Btw it's weird that DenseNode's id is a field, but Node's id is a method.

Thanks for the project!

b-r-u commented 3 years ago

Thanks for this issue and your observations! I will look into it later today. I was already thinking about introducing typed indices but didn't know about typed_index_collections.

b-r-u commented 3 years ago

I tested three different files from Geofabrik (including http://download.geofabrik.de/europe/netherlands-latest.osm.pbf) but could not reproduce this issue. Could you point me to a file that generates this error?

Timmmm commented 3 years ago

Weird, yeah it's this one: http://download.openstreetmap.fr/extracts/europe/netherlands.osm.pbf (1.2 GB)

SHA1 hash:

$ shasum netherlands.osm.pbf
6570f4cc23546d266c0d7f72ce13bd0bffbe3417  netherlands.osm.pbf
b-r-u commented 3 years ago

It looks like this file is inconsistent. There is a way that contains a reference to a node that is not included in the file.

    {
        println!("start checking");
        let reader = ElementReader::from_path("netherlands.osm.pbf")?;
        let needle = 8188406987;

        reader.for_each(
            |element| match element {
                Element::DenseNode(n) => {
                    if n.id == needle {
                        println!("found node {}", needle);
                    }
                },
                Element::Node(n) => {
                    if n.id() == needle {
                        println!("found node {}", needle);
                    }
                },
                Element::Way(w) => {
                    if w.refs().any(|node_id| node_id == needle) {
                        println!("way {} contains node {}", w.id(), needle);
                    }
                },
                _ => {}
            }
        )?;
        println!("done checking");
    }

When adding this code it prints:

start checking
way 5168742 contains node 8188406987
done checking

So the node 8188406987 is missing :(

b-r-u commented 3 years ago

I did some research. It seems to be a common issue that referential integrity is not guaranteed for all OSM extracts:

Timmmm commented 3 years ago

Ah interesting! Thanks for all the help, guess I'll just skip ways with missing refs (or use the file you linked). Not an issue in your library anyway!

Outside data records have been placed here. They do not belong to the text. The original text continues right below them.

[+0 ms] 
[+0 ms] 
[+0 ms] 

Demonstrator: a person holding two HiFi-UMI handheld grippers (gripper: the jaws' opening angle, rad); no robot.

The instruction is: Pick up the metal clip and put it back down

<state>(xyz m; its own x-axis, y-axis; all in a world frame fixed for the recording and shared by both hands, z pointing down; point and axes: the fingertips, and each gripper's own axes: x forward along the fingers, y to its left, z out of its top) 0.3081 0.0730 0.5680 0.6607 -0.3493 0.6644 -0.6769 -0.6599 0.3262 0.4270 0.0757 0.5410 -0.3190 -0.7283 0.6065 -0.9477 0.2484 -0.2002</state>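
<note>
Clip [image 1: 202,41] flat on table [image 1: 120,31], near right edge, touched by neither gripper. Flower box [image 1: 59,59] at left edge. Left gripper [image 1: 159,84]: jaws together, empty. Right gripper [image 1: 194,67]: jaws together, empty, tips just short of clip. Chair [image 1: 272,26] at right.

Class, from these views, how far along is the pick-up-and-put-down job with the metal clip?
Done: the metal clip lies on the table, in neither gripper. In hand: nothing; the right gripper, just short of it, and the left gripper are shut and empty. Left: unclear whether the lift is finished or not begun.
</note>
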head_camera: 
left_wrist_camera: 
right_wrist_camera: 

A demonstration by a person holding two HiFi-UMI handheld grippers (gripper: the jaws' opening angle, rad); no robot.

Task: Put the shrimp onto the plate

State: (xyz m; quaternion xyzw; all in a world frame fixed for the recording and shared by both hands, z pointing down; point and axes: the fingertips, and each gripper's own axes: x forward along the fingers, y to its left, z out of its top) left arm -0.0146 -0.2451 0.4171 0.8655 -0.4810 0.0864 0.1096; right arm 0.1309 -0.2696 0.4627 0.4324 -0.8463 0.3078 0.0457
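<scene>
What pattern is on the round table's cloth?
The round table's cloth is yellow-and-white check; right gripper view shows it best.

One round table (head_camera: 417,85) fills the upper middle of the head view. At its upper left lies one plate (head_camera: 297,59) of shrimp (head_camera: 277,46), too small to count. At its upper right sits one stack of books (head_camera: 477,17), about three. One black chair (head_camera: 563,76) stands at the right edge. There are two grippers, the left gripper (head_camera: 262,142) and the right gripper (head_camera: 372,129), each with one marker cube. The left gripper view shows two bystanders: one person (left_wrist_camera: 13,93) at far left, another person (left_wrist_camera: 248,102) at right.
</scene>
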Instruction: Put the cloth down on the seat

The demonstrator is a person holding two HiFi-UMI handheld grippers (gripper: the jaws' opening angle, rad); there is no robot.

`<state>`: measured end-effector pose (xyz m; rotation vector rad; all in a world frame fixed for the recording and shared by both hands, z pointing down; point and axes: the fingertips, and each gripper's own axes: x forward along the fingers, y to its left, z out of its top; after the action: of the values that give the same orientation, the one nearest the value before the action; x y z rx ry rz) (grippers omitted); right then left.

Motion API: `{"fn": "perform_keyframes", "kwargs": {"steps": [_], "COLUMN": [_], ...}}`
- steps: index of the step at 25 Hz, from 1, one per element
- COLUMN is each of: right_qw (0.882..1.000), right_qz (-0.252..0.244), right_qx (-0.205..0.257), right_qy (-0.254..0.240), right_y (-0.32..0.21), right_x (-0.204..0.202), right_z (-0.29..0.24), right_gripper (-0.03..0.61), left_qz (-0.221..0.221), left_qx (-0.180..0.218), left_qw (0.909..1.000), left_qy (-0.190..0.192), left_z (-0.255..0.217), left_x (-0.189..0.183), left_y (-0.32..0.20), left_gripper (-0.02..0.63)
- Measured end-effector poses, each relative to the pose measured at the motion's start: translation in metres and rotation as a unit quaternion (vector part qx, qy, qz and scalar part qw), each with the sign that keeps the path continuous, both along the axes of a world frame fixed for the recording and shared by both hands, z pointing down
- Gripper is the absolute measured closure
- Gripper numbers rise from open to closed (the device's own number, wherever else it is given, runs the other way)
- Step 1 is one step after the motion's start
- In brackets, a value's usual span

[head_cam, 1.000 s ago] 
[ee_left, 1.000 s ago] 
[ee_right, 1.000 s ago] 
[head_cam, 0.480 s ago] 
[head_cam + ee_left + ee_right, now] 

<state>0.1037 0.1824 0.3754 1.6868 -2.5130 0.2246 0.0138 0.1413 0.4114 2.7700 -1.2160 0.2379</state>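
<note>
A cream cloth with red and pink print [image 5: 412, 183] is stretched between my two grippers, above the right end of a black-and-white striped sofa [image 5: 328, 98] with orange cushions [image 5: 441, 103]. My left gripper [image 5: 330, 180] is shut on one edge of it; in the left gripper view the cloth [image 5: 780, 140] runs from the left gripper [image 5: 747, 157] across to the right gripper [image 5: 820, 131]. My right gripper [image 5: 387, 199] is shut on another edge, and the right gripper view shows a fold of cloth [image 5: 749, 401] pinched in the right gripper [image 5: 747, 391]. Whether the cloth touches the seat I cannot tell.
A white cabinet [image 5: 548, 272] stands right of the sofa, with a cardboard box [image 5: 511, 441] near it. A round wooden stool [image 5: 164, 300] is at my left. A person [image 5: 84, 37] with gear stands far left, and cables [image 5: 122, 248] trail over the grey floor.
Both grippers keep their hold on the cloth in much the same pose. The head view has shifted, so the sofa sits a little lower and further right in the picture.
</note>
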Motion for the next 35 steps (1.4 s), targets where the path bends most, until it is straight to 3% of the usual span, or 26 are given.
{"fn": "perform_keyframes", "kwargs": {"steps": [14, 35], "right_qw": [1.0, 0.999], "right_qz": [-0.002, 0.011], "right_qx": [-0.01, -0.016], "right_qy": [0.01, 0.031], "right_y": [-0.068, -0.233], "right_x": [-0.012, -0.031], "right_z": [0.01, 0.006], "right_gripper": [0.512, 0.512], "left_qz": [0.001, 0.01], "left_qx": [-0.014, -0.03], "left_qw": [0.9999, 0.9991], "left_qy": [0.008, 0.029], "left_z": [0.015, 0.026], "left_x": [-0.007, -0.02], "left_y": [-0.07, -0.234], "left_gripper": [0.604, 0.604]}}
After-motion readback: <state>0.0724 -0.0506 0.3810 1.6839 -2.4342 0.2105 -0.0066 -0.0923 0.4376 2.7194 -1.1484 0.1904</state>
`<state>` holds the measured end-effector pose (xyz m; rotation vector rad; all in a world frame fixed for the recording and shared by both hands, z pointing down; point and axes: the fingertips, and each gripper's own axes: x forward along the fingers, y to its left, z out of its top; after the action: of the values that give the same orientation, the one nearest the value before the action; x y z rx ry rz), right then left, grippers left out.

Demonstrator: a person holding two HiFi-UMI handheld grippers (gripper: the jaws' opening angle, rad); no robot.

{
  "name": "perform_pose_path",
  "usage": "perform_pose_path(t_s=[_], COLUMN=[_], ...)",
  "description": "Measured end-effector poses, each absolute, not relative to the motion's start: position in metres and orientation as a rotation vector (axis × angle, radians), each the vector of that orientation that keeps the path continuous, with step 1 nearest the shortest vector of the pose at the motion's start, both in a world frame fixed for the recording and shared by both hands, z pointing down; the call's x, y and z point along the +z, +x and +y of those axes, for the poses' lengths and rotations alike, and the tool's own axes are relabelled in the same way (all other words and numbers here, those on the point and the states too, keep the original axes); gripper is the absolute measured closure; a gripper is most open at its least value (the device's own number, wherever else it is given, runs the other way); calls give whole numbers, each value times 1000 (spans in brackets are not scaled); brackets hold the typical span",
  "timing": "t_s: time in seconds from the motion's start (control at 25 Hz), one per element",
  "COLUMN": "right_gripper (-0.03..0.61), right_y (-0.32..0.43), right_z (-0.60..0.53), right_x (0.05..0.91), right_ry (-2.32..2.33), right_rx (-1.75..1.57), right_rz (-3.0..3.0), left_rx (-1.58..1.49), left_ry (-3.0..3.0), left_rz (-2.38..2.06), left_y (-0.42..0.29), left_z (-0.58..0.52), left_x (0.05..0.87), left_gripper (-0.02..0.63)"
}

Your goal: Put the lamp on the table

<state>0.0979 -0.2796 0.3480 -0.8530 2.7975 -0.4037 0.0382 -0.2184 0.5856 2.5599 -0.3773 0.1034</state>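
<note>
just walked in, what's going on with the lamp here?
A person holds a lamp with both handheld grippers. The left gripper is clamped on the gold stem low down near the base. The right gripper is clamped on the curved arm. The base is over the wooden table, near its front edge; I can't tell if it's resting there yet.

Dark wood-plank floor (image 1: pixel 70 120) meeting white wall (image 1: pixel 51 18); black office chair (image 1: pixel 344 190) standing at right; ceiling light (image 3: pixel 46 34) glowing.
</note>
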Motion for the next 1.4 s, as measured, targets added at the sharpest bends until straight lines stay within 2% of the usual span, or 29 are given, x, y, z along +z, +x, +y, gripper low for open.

Thanks for the great project. I'm using it to make a web server that runs on your phone and serves a map of your location, with the idea being you can connect a kindle to it to use as a satnav when cycling. Phones just don't work when it's sunny.

Got this so far:

img

Needs a bit of work (e.g. projection is wrong, probably should use different styles for different roads and maybe add rivers), but it's probably good enough for satnav if the route is overlaid.

Anyway, thanks again for the helpful library!